JAKARTA, KOMPAS.com - Yayasan Lembaga Bantuan Hukum Indonesia (YLBHI) melaporkan dugaan maladministrasi yang dilakukan oleh Gubernur Jawa Tengah Ganjar Pranowo ke Ombudsman RI, Selasa (14/2/2017).
Pengacara publik dari YLBHI Muhammad Isnur menilai bahwa Ganjar dan seluruh jajaran Pemerintah Provinsi Jawa Tengah tidak mematuhi putusan Mahkamah Agung (MA) terkait izin lingkungan kegiatan penambangan di Pegunungan Kendeng, Kabupaten Rembang, Jawa Tengah.

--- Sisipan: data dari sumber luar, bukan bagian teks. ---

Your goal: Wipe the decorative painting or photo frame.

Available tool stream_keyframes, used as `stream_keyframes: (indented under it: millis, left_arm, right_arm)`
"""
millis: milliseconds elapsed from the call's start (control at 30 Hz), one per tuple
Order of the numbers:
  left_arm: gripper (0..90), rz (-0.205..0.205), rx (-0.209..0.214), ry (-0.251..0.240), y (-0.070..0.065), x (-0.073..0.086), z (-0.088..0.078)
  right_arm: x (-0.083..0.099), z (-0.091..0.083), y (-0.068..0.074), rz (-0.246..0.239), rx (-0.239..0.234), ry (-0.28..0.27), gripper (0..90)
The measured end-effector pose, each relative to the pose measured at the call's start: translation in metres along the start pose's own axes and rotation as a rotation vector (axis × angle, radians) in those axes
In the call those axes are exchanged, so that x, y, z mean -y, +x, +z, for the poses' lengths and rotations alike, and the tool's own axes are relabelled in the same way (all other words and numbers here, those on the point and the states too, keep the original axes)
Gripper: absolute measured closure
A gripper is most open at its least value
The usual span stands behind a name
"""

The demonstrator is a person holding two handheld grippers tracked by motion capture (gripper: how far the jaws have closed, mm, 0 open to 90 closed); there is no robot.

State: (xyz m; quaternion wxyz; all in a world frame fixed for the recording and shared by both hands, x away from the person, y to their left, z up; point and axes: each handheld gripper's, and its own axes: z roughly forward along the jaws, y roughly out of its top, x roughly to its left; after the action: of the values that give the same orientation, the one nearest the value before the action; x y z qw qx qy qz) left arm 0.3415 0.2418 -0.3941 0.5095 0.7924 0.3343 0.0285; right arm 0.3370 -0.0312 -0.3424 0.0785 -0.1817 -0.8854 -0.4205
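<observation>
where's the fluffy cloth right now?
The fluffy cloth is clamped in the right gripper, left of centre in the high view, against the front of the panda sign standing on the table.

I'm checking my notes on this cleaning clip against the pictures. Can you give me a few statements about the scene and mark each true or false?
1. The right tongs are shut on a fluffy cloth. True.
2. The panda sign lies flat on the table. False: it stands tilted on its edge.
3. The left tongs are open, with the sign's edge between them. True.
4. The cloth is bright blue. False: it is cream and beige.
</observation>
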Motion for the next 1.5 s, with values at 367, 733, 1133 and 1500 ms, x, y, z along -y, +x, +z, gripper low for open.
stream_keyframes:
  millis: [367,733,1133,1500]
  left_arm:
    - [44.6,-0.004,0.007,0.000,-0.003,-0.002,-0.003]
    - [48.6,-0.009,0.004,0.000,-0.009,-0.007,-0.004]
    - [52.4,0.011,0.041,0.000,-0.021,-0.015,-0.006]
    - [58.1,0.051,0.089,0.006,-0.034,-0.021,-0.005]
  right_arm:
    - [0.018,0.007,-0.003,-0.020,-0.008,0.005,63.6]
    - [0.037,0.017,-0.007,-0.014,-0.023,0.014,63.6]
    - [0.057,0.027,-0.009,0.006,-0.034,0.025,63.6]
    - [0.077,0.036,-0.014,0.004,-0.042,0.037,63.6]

"Kami menilai ada proses maladministrasi yang dilakukan oleh Gubernur dan Pemerintah Provinsi Jawa Tengah termasuk Bupati Rembang dalam proses pelaksanaan perintah putusan MA," ujar Isnur saat ditemui di kantor Ombudsman RI, Kuningan, Jakarta Selatan, Selasa (14/2/2017).
Isnur menjelaskan, pada sidang peninjauan kembali pada Oktober 2016, MA memenangkan gugatan petani pegunungan Kendeng dan Yayasan Wahana Lingkungan Hidup (Walhi) terhadap PT Semen Indonesia.
Kemenangan tersebut membuat izin lingkungan yang diterbitkan Gubernur Jawa Tengah untuk PT Semen Indonesia harus dibatalkan.
Namun, Ganjar kemudian mengeluarkan keputusan baru nomor 660.1/30/2016 tentang izin lingkungan pendirian pabrik semen PT Semen Indonesia.
Keputusan tersebut sekaligus memberikan izin penambangan kepada PT Semen Indonesia yang pada putusan lama tertulis PT Semen Gresik tahun 2012.
Pada 16 Januari 2017, Ganjar kemudian menerbitkan Surat Keputusan (SK) Gubernur No 6601/4 Tahun 2017.
SK tersebut otomatis mencabut SK Gubernur nomor 660.1/30 Tahun 2016 tentang Izin Lingkungan Kegiatan Penambangan Bahan Baku dan Pembangunan serta Pengoperasian Pabrik Semen PT Semen Indonesia.
(Baca juga: SK Pencabutan Pabrik Semen di Rembang Dianggap Multitafsir)
"Seharusnya putusan MA ditaati secara keseluruhan, tidak kemudian mengangkangi dan mengelabui hukum dengan membuat izin baru meski bentuknya addendum, penambahan dari izin yang lama. Sementara Izin pokoknya dibatalkan oleh pengadilan. Jika tidak ditaati ini mempermalukan MA sebagai lembaga peradilan," ucap Isnur.
Selain itu, Isnur menuturkan, dugaan maladministrasi juga terlihat dari proses penerbitan izin baru yang tergesa-gesa.
Menurut Isnur, sehari setelah SK diterbitkan, PT Semen Indonesia menyerahkan dokumen dokumen addendum Amdal dan RKL-RPL (Rencana Pengelolaan Lingkungan/Rencana Pemantauan Lingkungan) terbaru sebagai syarat memproses izin lingkungan.
Sementara itu warga yang menolak keberadaan pabrik semen juga tidak dilibatkan dalam pembuatan dokumen tersebut sebagaimana tercantum dalam putusan PK MA.
"Bayangkan sehari sudah ada ribuan lembar dokumen Amdal yang baru. Sehari setelah itu, tanggal 18 Januari, sudah ada surat perintah dan surat permintaan untuk sidang Amdal tanggal 2 Februari 2017," tutur Isnur.
"Kalau ingin melibatkan warga, harusnya ada musyawarah. Ini malah ditunjuk langsung lima kepala desa. Kemudian besoknya, tanggal 19 Januari 2017, dokumen itu sudah sampai di tangan warga. Itu sangat aneh karena prosesnya begitu cepat," ucapnya.